In recent times, a trend has become evident at professional book fairs: increasing time and effort are being devoted to discussions about strategies for promoting books.
At the recent London Book Fair, there were numerous references to the promotion of reading in our societies. The fact that the Year of Reading is currently underway in the UK may be seen as a trigger for this prominence within the fair’s programme. While this may indeed be a contributing factor, I do not believe it is the main reason behind the role that reading played over the three days of the fair. Reading promotion was present on the Main Stage at Olympia Kensington, but also in other forums, including “The Great Audiobook Debate” at the Tech Theatre.
“Democracy Depends on Reading, Coalitions for the Future” was the title of a panel discussion in which I took part on the Main Stage of the London Book Fair, organised by the International Publishers Association, alongside Marc Lambert (CEO of the Scottish Book Trust) and the writer Arne Svingen, also International Secretary of PEN International. The session was moderated by Jessica Sänger, Director for European and International Affairs at the Börsenverein des Deutschen Buchhandels as well as the Chair of the IPA’s Freedom to Publish Committee. Jessica succeeded in encouraging us to combine reflections on our practical experience with the increasingly significant role of reading as an instrument for democratic coexistence.
And what place did reading promotion occupy in a forum devoted to audiobooks? As I have argued in my blogs on this website, it is crucial to develop a taxonomy of reading based on the situations, forms, functions, or media through which it occurs. Each type of reading can be supported by specific promotion policies.
We need a certain Aristotelian clarity to work more effectively. I therefore argued during the debate that listening is natural, whereas reading is not; that reading activates a different part of the brain; that reading is slower by design and that this is its strength; that reading trains higher-order thinking; that the reader controls the text, whereas the listener follows it. These kinds of equivalences, these kinds of unscientific confusions, weaken the defence of literacy and the concept of reading and we lose a precise term for a specific cognitive practice with unique intellectual and cultural impacts.
In short, it seems to me highly significant that at a professional fair -where the primary focus is business- time can be devoted to debating these issues, and that the audience is substantial.

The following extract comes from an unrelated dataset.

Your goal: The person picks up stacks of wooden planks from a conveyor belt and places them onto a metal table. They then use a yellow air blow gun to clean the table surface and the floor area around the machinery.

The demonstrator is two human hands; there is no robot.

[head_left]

The same can be said of the forthcoming edition of the Bologna Children’s Book Fair. On the afternoon of 13 April, an international conference on reading promotion has been organised at this emblematic professional event in the publishing sector, directed by Elena Pasoli. The Associazione Italiana Editori (AIE) and Bologna Children’s Book Fair, in collaboration with the Syndicat national de l’édition (SNE), the Federation of European Publishers (FEP), the International Publishers Association (IPA), and the International Board on Books for Young People (IBBY), will present an international conference dedicated to effective reading promotion practices from around the world and to the role of European and international cultural policies.
The event will offer an opportunity to explore some of the most successful initiatives currently underway at a global level, including those in Italy, France, Korea, the United Kingdom, and India. The second part of the conference will focus on proposals put forward by trade associations, with contributions from representatives of FEP, IPA, and IBBY, fostering a shared discussion on ongoing initiatives, future challenges, and the strategic priorities emerging from dialogue with European and international institutions, with the participation of leaders such as Gvantsa Jobava (IPA), Anne Bergman (FEP), Basarat Kazim (IBBY), and representatives of some public institutions. The conclusions of this international conference will be delivered by Innocenzo Cipolletta, President of AIE.
I am convinced that the afternoon sessions will be highly valuable for all those able to attend from 15:30 onwards. Within the programme of a B2B fair such as Bologna, a number of best practices will be presented and analysed, and there will also be discussion of European and international initiatives and policies for reading promotion. It is as though a general consensus were emerging: that it is essential to learn from others and to build alliances of the widest possible scope at a time of turmoil, in a context where major players from other industries are accumulating ever greater power by the second.